简体繁体 English

持续测试生产环境时

[英]when testing production environment continuously makes sense

原文 2015-07-03 12:41:14 8 1 testing/ continuous-integration/ continuous-testing

Let's say I have a bunch of unit tests, integration tests, and e2e tests that cover my app. 假设我有很多涵盖我的应用程序的单元测试，集成测试和e2e测试。 Does it make sense to have these continuously running against prod, eg every 10 mins? 使这些连续与产品对立运行（例如每10分钟一次）是否有意义？

I'm thinking no, here's why: My tests are already ran after every prod deploy. 我想不，这是为什么：我的测试已经在每个产品部署之后运行了。 If they passed and no code has changed after that, they should continue to pass. 如果它们通过了，之后没有任何代码更改，则应继续通过。 So testing them thereafter doesn't make sense. 因此，随后对其进行测试没有任何意义。

What I really want to test continuously is my infrastructure -- is it still running? 我真正想要连续测试的是我的基础架构-它仍在运行吗？ In this case, running an API integration test every 10 mins to check if my API is still working makes sense. 在这种情况下，每10分钟运行一次API集成测试以检查我的API是否仍然有效。 So I'm dealing with a subset of my test suites -- the ones that test my infrastructure availability (integration+e2e) versus only single bits of code (unit test). 因此，我要处理的是测试套件的一个子集-测试套件的基础设施可用性（integration + e2e）与仅单个代码段（单元测试）的套件。 So in practice, would I have seperate test suites that test prod uptime than the suites used to test pre/post deploy? 因此，在实践中，与用于测试部署前/后的套件相比，我是否可以使用单独的套件来测试产品正常运行时间？

1 个解决方案

Such "redundant" verifications (they can include building as well, BTW, not only testing) offer additional datapoints increasing the monitoring precision for your actual production process. 此类“冗余”验证（它们还可以包括建筑物，BTW，不仅包括测试）还提供了其他数据点，从而提高了实际生产过程的监视精度。

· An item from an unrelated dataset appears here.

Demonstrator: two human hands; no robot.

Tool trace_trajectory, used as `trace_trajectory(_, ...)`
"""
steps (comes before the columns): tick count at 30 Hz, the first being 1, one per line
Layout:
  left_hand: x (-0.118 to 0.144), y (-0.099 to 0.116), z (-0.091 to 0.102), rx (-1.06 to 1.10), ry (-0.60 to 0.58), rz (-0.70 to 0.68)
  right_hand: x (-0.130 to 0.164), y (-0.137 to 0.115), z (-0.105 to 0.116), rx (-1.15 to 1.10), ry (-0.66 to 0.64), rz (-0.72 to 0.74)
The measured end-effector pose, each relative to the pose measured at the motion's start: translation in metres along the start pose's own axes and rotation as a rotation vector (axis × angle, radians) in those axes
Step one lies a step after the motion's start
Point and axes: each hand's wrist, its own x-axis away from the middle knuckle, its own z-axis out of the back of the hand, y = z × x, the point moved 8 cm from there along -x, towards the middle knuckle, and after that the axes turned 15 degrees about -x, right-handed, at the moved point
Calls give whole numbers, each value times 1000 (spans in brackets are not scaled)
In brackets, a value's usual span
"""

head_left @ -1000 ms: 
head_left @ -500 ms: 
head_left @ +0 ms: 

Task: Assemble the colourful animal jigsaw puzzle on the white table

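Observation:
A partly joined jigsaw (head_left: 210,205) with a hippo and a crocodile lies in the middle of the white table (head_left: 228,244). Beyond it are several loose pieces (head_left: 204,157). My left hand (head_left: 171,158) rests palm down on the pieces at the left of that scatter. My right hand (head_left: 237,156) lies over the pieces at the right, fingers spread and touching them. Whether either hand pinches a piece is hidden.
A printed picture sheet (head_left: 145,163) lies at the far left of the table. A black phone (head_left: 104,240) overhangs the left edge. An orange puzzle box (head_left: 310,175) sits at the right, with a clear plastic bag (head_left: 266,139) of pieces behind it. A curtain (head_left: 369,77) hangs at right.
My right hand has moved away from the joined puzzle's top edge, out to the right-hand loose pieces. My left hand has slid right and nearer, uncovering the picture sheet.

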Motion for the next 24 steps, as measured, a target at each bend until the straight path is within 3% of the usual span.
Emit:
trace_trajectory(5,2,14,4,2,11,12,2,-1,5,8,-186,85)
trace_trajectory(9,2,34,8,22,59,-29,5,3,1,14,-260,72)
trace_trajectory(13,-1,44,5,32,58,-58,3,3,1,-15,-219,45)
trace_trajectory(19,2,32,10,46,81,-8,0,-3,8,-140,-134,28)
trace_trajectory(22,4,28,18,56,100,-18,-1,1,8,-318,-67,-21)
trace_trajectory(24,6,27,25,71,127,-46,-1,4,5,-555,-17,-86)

Depending on the complexity of your production environment even the simple "is it up/running?" 根据生产环境的复杂程度，甚至是简单的“是否启动/运行？” question might not have a simple answer and subset/shortcut versions of the verifications might not cut it - you'd only cover those versions, not the actual production ones. 问题可能没有简单的答案，并且验证的子集/快捷方式版本可能没有意义-您只涵盖那些版本，而不是实际的版本。

For example just because a build server is up doesn't mean it's also capable of building the product successfully, you'd need to check every aspect of the build itself: availability of every tool, storage, dependencies, OS resources, etc. For complex builds it's probably simpler to just perform the build itself than to manage the code reliably checking if the build would be feasible ;) 例如，仅因为构建服务器启动并不意味着它也能够成功构建产品，您就需要检查构建本身的每个方面 ：每个工具的可用性，存储，依赖项，OS资源等。复杂的构建可能只执行构建本身要比可靠地管理代码以检查构建是否可行更容易；）

There are 2 production process attributes that would benefit from a more precise monitoring (and for which subset/shortcut verifications won't be suitable either): 有2个生产过程属性可以从更精确的监视中受益（并且子集/快捷方式验证也不适合）：

reliability/stability - the types, occurence rates and root causes of intermittent failures (yes, those nasty surprises which could make a difference between meeting the release date or not) 可靠性/稳定性 -间歇性故障的类型，发生率和根本原因（是的，那些令人讨厌的意外事件可能会影响到是否满足发布日期）
performance - the avg/min/max durations of various verifications; 性能 -各种验证的平均/最小/最大持续时间； especially important if verifications are expensive in terms of duration/resources involved; 如果验证的持续时间/所涉资源昂贵，则尤其重要； trending could be desired for planning, budgeting, production ETAs, etc 规划，预算，生产预计到达时间等可能需要趋势

Donno if any of these are applicable to or have acceptable cost/benefit ratios for your context but they are definitely important for most very large/complex sw projects. Donno（如果有）适用于您的环境或具有可接受的成本/收益比，但是对于大多数大型/复杂SW项目而言，它们绝对是重要的。